### YOUR TASK
Your answer should consist of the listing, repeated exactly.

********

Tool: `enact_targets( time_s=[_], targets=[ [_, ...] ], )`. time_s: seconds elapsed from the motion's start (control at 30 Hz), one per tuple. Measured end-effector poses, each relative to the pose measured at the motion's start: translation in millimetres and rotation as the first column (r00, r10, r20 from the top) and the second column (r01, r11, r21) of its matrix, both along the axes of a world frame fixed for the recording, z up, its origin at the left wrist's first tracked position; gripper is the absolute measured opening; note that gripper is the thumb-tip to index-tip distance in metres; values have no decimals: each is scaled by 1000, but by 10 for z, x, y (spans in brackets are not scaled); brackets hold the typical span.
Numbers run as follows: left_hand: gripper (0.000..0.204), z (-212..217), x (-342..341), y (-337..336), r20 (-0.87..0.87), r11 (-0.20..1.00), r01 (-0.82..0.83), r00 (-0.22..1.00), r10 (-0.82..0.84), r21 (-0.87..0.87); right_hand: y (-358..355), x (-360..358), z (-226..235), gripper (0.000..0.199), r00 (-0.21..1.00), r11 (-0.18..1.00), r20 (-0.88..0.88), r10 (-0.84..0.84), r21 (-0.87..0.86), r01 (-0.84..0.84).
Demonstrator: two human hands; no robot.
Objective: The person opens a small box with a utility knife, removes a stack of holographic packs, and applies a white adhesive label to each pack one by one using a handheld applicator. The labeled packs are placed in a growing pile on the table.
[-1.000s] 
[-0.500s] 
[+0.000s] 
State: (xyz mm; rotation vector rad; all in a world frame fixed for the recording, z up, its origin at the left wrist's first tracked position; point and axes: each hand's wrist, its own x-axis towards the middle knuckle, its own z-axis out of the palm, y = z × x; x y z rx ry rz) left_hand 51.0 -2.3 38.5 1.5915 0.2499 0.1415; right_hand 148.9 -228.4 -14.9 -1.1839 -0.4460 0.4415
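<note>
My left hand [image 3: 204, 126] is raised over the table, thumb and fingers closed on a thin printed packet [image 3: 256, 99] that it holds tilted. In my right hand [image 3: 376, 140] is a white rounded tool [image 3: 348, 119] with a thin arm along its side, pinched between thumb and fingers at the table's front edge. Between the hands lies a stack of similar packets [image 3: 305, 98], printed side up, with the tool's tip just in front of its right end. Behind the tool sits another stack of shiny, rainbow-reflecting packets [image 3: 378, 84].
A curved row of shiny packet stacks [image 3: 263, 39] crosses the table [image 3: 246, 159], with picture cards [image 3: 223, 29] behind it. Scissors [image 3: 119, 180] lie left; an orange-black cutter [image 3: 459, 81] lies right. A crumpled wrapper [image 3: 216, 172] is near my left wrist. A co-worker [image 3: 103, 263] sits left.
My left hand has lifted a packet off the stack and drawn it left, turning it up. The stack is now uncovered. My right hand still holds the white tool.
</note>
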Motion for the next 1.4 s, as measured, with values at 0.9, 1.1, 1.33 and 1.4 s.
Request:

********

### SOLUTION BELOW
Tool: `enact_targets( time_s=[_], targets=[ [_, ...] ], )`. time_s: seconds elapsed from the motion's start (control at 30 Hz), one per tuple. Measured end-effector poses, each relative to the pose measured at the motion's start: translation in millimetres and rotation as the first column (r00, r10, r20 from the top) and the second column (r01, r11, r21) of its matrix, both along the axes of a world frame fixed for the recording, z up, its origin at the left wrist's first tracked position; gripper is the absolute measured opening; note that gripper is the thumb-tip to index-tip distance in metres; values have no decimals: each is scaled by 1000, but by 10 for z, x, y (spans in brackets are not scaled); brackets hold the typical span.
Numbers run as follows: left_hand: gripper (0.000..0.204), z (-212..217), x (-342..341), y (-337..336), r20 (-0.87..0.87), r11 (-0.20..1.00), r01 (-0.82..0.83), r00 (-0.22..1.00), r10 (-0.82..0.84), r21 (-0.87..0.87); right_hand: y (-358..355), x (-360..358), z (-226..235), gripper (0.000..0.199), r00 (-0.21..1.00), r11 (-0.18..1.00), r20 (-0.88..0.88), r10 (-0.84..0.84), r21 (-0.87..0.86), r01 (-0.84..0.84).
Demonstrator: two human hands; no robot.
Objective: The person opens a small box with a utility knife, removes a stack of holographic packs, and applies a white adhesive label to each pack one by one using a handheld applicator. The labeled packs are placed in a growing pile on the table.
[-1.000s] 
[-0.500s] 
[+0.000s] 
State: (xyz mm; rotation vector rad; all in a world frame fixed for the recording, z up, its origin at the left wrist's first tracked position; point and axes: each hand's wrist, its own x-axis towards the middle knuckle, its own z-axis out of the palm, y = z × x; x y z rx ry rz) left_hand 51.0 -2.3 38.5 1.5915 0.2499 0.1415; right_hand 148.9 -228.4 -14.9 -1.1839 -0.4460 0.4415
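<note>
My left hand [image 3: 204, 126] is raised over the table, thumb and fingers closed on a thin printed packet [image 3: 256, 99] that it holds tilted. In my right hand [image 3: 376, 140] is a white rounded tool [image 3: 348, 119] with a thin arm along its side, pinched between thumb and fingers at the table's front edge. Between the hands lies a stack of similar packets [image 3: 305, 98], printed side up, with the tool's tip just in front of its right end. Behind the tool sits another stack of shiny, rainbow-reflecting packets [image 3: 378, 84].
A curved row of shiny packet stacks [image 3: 263, 39] crosses the table [image 3: 246, 159], with picture cards [image 3: 223, 29] behind it. Scissors [image 3: 119, 180] lie left; an orange-black cutter [image 3: 459, 81] lies right. A crumpled wrapper [image 3: 216, 172] is near my left wrist. A co-worker [image 3: 103, 263] sits left.
My left hand has lifted a packet off the stack and drawn it left, turning it up. The stack is now uncovered. My right hand still holds the white tool.
</note>
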Motion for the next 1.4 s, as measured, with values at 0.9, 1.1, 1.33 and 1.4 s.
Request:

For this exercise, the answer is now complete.